(What is needed)
Nothing in the data should be altered when it is repeated in full.

BEGIN Data excerpt

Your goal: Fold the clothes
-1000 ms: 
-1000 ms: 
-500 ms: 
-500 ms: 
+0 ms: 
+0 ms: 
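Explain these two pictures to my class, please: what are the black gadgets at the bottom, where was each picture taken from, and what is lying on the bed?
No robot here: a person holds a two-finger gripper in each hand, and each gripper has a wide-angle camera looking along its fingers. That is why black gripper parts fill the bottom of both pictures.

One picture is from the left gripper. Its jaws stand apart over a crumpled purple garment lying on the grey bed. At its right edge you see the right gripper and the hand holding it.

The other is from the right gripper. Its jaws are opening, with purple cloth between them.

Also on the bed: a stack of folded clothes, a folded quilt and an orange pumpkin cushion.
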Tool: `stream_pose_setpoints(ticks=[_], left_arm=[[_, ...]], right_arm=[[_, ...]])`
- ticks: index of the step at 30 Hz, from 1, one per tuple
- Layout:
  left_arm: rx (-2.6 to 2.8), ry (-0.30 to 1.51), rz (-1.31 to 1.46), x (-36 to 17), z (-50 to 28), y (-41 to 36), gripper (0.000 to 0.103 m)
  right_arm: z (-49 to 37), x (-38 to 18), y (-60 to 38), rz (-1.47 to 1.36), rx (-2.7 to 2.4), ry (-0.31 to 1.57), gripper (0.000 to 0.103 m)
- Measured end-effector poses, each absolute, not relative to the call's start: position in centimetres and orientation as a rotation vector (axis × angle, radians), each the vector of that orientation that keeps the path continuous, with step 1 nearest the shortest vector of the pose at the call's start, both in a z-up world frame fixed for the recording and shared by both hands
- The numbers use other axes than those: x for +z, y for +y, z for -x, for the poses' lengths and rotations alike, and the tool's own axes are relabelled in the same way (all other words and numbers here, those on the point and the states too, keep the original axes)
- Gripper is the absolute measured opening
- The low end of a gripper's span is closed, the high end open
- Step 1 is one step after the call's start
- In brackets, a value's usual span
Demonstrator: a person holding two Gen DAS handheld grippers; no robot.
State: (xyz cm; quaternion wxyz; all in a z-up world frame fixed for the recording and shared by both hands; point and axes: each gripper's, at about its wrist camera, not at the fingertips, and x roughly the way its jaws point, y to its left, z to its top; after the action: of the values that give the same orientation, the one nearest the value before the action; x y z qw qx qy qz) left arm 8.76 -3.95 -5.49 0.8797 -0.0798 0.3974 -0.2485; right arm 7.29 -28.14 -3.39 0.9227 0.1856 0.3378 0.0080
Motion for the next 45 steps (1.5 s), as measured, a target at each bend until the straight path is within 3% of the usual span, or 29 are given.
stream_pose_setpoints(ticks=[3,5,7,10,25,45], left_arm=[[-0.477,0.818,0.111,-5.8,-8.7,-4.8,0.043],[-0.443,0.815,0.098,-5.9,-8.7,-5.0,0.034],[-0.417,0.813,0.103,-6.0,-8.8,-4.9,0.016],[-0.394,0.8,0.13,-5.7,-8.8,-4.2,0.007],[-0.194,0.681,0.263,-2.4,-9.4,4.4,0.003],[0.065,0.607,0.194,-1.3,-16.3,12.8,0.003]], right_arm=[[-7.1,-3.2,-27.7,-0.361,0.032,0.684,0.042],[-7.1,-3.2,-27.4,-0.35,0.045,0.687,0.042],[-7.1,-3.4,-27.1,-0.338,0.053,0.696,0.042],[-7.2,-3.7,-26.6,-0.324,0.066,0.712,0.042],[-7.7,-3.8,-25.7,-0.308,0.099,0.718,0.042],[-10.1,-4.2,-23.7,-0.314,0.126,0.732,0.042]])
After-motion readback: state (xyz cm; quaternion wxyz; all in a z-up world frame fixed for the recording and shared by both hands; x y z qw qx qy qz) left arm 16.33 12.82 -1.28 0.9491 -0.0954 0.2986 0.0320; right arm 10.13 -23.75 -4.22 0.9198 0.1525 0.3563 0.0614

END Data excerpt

(Result of this exercise)
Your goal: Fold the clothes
-1000 ms: 
-1000 ms: 
-500 ms: 
-500 ms: 
+0 ms: 
+0 ms: 
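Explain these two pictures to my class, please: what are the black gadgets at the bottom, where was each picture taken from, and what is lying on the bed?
No robot here: a person holds a two-finger gripper in each hand, and each gripper has a wide-angle camera looking along its fingers. That is why black gripper parts fill the bottom of both pictures.

One picture is from the left gripper. Its jaws stand apart over a crumpled purple garment lying on the grey bed. At its right edge you see the right gripper and the hand holding it.

The other is from the right gripper. Its jaws are opening, with purple cloth between them.

Also on the bed: a stack of folded clothes, a folded quilt and an orange pumpkin cushion.
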Tool: `stream_pose_setpoints(ticks=[_], left_arm=[[_, ...]], right_arm=[[_, ...]])`
- ticks: index of the step at 30 Hz, from 1, one per tuple
- Layout:
  left_arm: rx (-2.6 to 2.8), ry (-0.30 to 1.51), rz (-1.31 to 1.46), x (-36 to 17), z (-50 to 28), y (-41 to 36), gripper (0.000 to 0.103 m)
  right_arm: z (-49 to 37), x (-38 to 18), y (-60 to 38), rz (-1.47 to 1.36), rx (-2.7 to 2.4), ry (-0.31 to 1.57), gripper (0.000 to 0.103 m)
- Measured end-effector poses, each absolute, not relative to the call's start: position in centimetres and orientation as a rotation vector (axis × angle, radians), each the vector of that orientation that keeps the path continuous, with step 1 nearest the shortest vector of the pose at the call's start, both in a z-up world frame fixed for the recording and shared by both hands
- The numbers use other axes than those: x for +z, y for +y, z for -x, for the poses' lengths and rotations alike, and the tool's own axes are relabelled in the same way (all other words and numbers here, those on the point and the states too, keep the original axes)
- Gripper is the absolute measured opening
- The low end of a gripper's span is closed, the high end open
- Step 1 is one step after the call's start
- In brackets, a value's usual span
Demonstrator: a person holding two Gen DAS handheld grippers; no robot.
State: (xyz cm; quaternion wxyz; all in a z-up world frame fixed for the recording and shared by both hands; point and axes: each gripper's, at about its wrist camera, not at the fingertips, and x roughly the way its jaws point, y to its left, z to its top; after the action: of the values that give the same orientation, the one nearest the value before the action; x y z qw qx qy qz) left arm 8.76 -3.95 -5.49 0.8797 -0.0798 0.3974 -0.2485; right arm 7.29 -28.14 -3.39 0.9227 0.1856 0.3378 0.0080
Motion for the next 45 steps (1.5 s), as measured, a target at each bend until the straight path is within 3% of the usual span, or 29 are given.
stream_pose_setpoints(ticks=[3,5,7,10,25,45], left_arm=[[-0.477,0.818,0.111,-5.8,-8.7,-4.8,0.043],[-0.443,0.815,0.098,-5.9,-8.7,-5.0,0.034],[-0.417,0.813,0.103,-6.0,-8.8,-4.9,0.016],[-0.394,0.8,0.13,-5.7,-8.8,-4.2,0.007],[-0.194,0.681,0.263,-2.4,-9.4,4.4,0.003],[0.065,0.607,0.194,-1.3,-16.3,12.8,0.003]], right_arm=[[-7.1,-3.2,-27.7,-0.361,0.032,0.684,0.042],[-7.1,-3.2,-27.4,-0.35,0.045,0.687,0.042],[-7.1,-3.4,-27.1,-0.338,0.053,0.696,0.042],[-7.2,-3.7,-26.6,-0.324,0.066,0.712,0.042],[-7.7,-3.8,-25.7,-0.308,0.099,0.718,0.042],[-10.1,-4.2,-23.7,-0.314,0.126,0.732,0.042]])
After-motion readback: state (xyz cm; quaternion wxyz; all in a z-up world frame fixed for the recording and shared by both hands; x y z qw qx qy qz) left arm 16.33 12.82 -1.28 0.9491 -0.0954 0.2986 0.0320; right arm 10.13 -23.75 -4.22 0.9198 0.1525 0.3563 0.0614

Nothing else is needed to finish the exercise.